Please give nothing except the number of lines in the records below that include the word "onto".

Task data:
....................
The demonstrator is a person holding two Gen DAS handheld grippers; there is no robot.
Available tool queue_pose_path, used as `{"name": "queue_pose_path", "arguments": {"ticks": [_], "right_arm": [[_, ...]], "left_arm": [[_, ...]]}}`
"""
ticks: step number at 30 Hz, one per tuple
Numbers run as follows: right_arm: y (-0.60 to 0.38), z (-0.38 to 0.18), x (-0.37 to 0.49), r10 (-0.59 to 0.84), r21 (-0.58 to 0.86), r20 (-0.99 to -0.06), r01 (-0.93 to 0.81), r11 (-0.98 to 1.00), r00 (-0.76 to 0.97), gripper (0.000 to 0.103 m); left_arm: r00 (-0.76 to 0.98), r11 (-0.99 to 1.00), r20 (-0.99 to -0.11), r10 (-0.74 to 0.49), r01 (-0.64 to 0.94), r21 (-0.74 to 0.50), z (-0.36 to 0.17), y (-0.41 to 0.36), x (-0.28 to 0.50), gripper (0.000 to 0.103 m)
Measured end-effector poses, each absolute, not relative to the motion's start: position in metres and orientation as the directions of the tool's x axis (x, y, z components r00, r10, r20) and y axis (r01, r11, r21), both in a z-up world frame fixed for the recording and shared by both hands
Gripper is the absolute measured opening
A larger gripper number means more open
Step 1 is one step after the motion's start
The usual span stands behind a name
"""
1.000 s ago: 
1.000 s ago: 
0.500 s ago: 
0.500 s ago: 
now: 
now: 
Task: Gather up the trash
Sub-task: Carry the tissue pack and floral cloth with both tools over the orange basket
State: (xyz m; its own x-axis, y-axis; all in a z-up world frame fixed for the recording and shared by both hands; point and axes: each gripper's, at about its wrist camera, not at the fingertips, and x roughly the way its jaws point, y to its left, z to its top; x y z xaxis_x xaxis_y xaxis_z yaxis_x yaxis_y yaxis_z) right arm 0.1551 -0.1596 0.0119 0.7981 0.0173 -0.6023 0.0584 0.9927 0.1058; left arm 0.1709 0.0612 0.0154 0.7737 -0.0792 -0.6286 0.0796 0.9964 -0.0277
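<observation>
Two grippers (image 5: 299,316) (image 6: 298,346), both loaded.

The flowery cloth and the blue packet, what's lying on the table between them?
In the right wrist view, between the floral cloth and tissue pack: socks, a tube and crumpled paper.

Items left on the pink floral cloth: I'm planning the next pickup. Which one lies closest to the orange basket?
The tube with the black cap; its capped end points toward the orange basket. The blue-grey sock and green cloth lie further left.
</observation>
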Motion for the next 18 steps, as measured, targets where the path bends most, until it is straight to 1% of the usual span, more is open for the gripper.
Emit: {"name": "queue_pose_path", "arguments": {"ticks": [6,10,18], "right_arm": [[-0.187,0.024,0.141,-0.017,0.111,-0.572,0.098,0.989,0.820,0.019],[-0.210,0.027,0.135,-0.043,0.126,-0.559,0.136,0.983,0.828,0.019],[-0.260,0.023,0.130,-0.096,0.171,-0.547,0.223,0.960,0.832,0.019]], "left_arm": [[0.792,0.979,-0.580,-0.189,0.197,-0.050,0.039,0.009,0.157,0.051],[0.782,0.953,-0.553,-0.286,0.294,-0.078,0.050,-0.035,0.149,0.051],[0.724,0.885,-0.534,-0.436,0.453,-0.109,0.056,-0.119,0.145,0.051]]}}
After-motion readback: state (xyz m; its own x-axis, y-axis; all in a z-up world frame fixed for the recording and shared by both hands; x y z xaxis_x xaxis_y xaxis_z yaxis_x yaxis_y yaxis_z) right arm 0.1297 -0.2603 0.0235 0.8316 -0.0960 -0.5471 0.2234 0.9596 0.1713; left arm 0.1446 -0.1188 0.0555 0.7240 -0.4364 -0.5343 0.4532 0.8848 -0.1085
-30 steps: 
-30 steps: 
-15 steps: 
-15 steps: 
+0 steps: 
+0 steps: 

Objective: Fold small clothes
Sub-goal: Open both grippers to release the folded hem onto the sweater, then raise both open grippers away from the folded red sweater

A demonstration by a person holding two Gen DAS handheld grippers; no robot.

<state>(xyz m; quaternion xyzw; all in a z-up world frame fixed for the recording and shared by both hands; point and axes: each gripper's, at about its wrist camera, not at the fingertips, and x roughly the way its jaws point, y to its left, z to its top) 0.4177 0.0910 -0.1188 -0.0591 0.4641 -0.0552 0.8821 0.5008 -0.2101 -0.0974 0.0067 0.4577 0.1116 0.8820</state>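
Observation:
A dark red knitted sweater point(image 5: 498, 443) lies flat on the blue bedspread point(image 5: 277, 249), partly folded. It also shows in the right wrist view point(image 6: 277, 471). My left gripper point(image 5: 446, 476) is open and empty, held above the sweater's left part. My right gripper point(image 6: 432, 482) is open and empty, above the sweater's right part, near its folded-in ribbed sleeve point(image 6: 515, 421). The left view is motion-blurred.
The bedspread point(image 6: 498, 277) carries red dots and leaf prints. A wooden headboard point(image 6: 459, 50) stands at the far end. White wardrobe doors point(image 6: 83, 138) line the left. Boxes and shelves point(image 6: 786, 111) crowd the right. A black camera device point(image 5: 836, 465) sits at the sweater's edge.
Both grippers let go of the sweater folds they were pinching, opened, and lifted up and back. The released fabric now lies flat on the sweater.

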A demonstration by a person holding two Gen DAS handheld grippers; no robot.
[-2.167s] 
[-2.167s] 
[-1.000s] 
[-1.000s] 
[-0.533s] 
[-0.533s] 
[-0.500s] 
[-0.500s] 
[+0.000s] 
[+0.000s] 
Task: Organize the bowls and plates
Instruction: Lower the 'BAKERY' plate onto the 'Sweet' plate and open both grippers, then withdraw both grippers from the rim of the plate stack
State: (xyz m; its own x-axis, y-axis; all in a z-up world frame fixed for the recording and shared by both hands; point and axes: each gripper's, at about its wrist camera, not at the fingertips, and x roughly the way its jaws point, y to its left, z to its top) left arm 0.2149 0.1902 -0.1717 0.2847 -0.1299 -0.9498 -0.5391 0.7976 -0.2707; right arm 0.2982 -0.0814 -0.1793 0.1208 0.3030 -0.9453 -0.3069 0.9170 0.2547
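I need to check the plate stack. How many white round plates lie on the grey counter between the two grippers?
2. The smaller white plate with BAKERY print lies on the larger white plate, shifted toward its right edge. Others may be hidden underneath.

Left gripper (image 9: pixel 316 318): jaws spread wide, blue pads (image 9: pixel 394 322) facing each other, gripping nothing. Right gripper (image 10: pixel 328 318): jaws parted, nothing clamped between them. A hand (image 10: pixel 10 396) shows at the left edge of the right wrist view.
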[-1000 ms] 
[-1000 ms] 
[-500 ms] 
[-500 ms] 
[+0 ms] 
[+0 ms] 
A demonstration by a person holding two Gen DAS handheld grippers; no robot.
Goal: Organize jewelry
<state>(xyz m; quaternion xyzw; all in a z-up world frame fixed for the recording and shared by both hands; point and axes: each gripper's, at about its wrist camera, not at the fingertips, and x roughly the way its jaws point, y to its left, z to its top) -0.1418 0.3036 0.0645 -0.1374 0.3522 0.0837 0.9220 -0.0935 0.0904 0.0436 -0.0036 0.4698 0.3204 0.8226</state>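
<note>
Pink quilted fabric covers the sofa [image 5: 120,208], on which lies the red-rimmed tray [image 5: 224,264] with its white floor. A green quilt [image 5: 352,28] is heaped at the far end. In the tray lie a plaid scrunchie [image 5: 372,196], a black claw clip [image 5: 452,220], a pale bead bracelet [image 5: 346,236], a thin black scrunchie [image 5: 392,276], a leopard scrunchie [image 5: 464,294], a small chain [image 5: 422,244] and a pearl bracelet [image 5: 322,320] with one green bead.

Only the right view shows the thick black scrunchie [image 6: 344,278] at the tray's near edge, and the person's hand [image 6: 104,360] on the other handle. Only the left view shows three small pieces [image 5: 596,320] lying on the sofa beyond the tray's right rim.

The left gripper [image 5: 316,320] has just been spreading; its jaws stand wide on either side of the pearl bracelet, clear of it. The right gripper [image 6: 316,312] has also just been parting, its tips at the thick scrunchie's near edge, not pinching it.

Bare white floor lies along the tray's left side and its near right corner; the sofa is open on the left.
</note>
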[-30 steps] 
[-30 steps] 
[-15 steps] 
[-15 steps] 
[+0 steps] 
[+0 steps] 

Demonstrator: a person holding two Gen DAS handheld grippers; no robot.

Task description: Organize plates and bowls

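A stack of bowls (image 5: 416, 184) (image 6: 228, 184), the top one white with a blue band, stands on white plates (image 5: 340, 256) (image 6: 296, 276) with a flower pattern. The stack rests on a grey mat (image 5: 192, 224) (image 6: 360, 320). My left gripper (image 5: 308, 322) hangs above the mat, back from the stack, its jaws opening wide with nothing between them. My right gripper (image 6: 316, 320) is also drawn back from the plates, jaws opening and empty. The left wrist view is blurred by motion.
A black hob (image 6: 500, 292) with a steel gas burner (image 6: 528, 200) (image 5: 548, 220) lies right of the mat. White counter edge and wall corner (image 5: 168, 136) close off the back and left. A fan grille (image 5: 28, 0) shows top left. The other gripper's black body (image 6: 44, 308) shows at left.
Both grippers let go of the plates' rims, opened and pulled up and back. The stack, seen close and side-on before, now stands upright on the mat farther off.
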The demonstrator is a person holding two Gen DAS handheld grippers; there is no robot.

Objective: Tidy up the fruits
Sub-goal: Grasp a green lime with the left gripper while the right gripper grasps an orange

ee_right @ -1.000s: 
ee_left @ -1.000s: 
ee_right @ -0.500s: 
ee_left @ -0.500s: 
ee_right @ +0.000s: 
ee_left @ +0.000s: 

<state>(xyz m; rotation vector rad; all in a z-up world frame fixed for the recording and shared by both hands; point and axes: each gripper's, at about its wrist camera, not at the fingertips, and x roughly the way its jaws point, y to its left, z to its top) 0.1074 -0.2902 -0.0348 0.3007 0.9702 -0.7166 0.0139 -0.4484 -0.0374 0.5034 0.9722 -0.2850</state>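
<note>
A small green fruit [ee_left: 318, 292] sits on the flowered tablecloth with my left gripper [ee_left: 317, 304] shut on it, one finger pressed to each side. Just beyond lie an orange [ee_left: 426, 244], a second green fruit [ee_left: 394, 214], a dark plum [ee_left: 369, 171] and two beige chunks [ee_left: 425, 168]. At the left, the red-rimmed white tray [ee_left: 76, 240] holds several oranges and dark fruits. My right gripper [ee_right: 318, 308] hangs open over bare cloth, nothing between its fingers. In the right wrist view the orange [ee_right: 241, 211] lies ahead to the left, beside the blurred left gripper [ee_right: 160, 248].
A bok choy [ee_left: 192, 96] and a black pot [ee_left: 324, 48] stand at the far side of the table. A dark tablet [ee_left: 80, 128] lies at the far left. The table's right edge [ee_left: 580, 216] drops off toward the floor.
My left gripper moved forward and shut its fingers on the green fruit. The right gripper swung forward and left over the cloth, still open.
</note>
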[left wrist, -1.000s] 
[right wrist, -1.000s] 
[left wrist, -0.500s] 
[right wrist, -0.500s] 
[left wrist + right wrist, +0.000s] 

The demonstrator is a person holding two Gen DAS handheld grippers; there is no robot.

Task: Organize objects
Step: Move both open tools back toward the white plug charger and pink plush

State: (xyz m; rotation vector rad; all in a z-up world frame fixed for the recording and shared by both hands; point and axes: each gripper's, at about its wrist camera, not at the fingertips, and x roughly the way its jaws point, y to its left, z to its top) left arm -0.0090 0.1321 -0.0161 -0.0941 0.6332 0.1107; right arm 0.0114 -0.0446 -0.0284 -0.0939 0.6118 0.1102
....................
Task answer:
2